春風に咲いた恋(Aaron side story)
いつも読んでいただきありがとうございます。
ここから数話はアーロン視点のストーリーを挟みます!
アーロンとロゼリスの幼少期、そして、ロゼリスに振り向いてもらうために奮闘するアーロンの頑張りを見守っていただけると嬉しいです!
よろしくお願いします!
夜風が静かにカーテンを揺らしていた。
王立学院の夜――
広い寮の一室で、アーロンはただ、天井を見上げていた。
昼間に学院で聞いたロゼリスの言葉が、何度も耳の奥で響く。
「……額へのキスは“友情の証”だそうですわ!」
「……はぁ?」
思わず声が漏れ、ベッドに片腕をかけて顔を覆った。
自分の唇を触れる。
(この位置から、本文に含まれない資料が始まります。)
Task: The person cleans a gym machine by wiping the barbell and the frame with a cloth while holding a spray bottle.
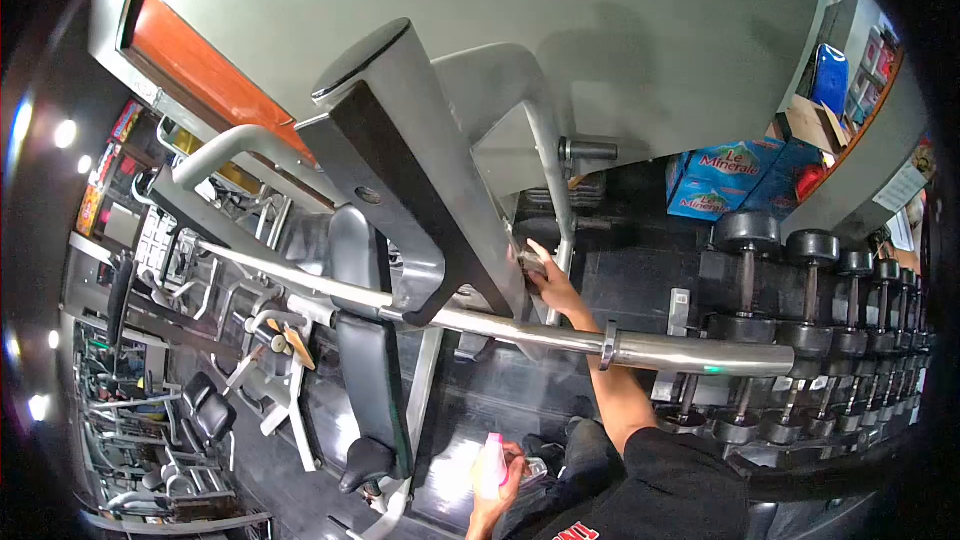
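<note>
My left hand [498, 481] is closed round a pink and white bottle [495, 458], low in the view. My right hand [548, 275] reaches up to the side of a thick grey machine post [440, 130]. Its fingers are bent over a small greyish thing against the post, too indistinct to name. Across my right forearm, between it and the camera, runs a shiny metal bar [520, 332] with a collar [609, 345]. A black hook plate [385, 180] on the post supports this bar.
A padded black bench [368, 370] stands left of the post. Racked dumbbells [748, 230] fill the right side, below blue cartons [735, 162]. More gym machines [210, 405] stand at the left, and a grey wall [680, 0] spans the top.
</note>
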A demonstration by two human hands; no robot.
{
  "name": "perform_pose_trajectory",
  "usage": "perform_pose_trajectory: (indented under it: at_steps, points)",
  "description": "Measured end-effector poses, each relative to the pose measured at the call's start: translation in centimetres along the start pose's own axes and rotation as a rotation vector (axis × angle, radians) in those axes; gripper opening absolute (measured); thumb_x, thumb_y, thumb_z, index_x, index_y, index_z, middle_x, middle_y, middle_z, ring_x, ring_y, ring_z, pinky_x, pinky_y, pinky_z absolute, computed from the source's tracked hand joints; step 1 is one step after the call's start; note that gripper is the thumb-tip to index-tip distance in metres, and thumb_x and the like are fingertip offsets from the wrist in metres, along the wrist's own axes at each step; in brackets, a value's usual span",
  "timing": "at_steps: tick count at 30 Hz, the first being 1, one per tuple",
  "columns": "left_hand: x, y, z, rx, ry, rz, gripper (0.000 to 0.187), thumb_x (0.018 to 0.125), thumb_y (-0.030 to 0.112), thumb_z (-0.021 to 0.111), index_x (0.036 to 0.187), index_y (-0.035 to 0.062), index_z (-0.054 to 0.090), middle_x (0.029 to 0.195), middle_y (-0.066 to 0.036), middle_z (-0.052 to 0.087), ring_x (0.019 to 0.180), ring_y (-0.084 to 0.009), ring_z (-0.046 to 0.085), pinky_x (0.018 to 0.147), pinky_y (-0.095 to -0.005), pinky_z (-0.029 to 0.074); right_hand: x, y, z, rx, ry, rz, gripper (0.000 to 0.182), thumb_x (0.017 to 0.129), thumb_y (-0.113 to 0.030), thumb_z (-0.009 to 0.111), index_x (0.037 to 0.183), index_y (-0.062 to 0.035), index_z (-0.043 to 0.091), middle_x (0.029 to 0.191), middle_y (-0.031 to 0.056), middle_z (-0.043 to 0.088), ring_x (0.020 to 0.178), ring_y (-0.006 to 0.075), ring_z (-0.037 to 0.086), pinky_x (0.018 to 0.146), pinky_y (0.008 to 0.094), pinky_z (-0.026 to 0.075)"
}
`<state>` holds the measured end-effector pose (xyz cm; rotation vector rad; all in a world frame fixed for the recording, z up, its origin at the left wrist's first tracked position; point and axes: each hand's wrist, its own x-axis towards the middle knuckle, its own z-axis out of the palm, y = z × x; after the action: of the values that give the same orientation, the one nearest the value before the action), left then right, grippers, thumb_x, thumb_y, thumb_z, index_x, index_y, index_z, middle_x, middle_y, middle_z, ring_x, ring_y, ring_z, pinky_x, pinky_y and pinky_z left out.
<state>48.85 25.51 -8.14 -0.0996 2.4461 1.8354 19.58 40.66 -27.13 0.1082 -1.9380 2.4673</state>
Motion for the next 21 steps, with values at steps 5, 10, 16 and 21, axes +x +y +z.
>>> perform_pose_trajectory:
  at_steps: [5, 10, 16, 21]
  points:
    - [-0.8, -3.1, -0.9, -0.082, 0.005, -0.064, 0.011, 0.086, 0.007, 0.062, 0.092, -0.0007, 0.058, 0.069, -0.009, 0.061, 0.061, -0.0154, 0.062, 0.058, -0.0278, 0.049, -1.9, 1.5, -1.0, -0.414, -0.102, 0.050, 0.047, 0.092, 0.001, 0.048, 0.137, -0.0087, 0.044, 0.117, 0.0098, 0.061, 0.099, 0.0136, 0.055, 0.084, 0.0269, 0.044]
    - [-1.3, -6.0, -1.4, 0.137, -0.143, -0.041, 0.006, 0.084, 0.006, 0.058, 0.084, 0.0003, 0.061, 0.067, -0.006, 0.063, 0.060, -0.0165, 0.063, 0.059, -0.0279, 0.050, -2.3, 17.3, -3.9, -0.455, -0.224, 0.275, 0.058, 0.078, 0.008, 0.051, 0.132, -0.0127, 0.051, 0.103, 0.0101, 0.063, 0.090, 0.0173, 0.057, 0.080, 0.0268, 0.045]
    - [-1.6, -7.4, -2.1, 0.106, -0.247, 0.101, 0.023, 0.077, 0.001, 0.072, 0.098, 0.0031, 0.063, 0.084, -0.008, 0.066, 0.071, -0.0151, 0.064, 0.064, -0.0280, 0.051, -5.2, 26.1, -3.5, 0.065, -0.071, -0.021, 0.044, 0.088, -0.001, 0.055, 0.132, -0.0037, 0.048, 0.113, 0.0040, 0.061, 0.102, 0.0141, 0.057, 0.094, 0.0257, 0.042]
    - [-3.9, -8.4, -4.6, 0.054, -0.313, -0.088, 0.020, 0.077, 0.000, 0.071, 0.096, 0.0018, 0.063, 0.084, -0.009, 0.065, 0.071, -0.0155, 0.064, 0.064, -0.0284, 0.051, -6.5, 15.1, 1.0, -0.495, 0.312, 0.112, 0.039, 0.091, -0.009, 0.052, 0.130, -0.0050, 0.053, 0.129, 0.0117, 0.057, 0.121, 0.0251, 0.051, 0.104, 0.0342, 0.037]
ほんの一瞬の額へのキス。
あの時、彼女は少し目を丸くして――
ほんのり頬を染めていた。
なのに、友情の証。
それで終わりかよ。
「……お前はほんと、鈍すぎる」
どれだけ近くにいても、
彼女の中の“俺”は、いつだって脇役のままだ。
額を掻きながら、アーロンは苦笑した。
だがその笑いの裏で、胸の奥に小さく疼く痛みを感じる。
その痛みが、やけに懐かしい気がして――
彼の脳裏に、あの日の春の記憶が浮かび上がる。
***
まだ、王都の空が柔らかい春色に染まっていた頃。
王太子としての務めにも慣れず、
人の視線に疲れていた幼いアーロンは、
護衛を撒いて城を抜け出した。
どこまでも続く人のざわめきと、春祭りの花の香り。
初めて触れる“自由”に、少しだけ笑みがこぼれた――その時。
「まぁまぁ! お一人で? 迷子ですの?」
ぱっと差し出された小さな日傘。
その下で、紅い髪の少女がきらきらと笑っていた。
「……迷子じゃねぇ」
「うふふ、強がりですわね。
でも大丈夫ですわ。わたくし、案内には自信がありますの!」
強引に手を取られ、導かれるままに歩く。
市場の喧騒の中、少女は屋台の菓子を買い、
アーロンの手に押しつけた。
「はいっ、これ! お砂糖の焼き菓子ですわ! 甘くておいしいんですのよ!」
「……王子に、ものを渡すな」
「まあ、王子様だったんですの!? ……でも、関係ありませんわ!」
その笑顔が、春の光を受けて、まるで一輪の花のように輝いていた。
転びかけたアーロンを支えたその手は、温かかった。
そして別れ際、少女は少しだけ背伸びして言った。
「またお会いできるといいですわね。
そのときは、“アーロン様”って呼んでもいいかしら?」
その言葉が、不思議と胸の奥で響いた。
初めて“殿下”でも“王子”でもなく、ただの“アーロン”として呼ばれた。
(……なんだ、この気持ち)
それが、少年が初めて知った“恋”という名の痛みだった。
けれど――運命は残酷で。
後にその少女が“アーバートン家の令嬢”だと知った時、
婚約という形で彼女と再び結ばれた。
だが、それは政治の駒としての婚約。
“自由に笑う彼女”は、もう遠くなっていた。
静かな夜に、アーロンは目を閉じた。
あの頃の笑顔が、今のロゼリスと重なる。
(……やっぱり、変わってねぇな。
あの頃からずっと、俺はお前に惹かれてたのかもしれねぇ)
認めたくなくて、
わざと意地悪をした。
挑発もした。
それでも、彼女はいつだって真っ直ぐに笑って――
誰か“別の誰か”の尊さを語る。
「……馬鹿」
低く呟いた声が、夜気に溶ける。
手のひらに残る、あの額の感触が離れない。
「友情の証、ね。
だったら――この想いは、何の証だ?」
胸の奥で鳴る鼓動がうるさい。
ロゼリスの笑顔も、声も、仕草も、すべてが頭から離れない。
アーロンはバルコニーの手すりを握りしめ、
冷たい月を睨むように見上げた。
「……見てろよ、ロゼリス。
今度こそ、“友達”なんて言わせねぇ。
お前を、ちゃんと――俺の方へ振り向かせてやる。」
夜風が、春の匂いを運んでくる。
あの日の少女の笑顔が、
再び、彼の心に花を咲かせていた。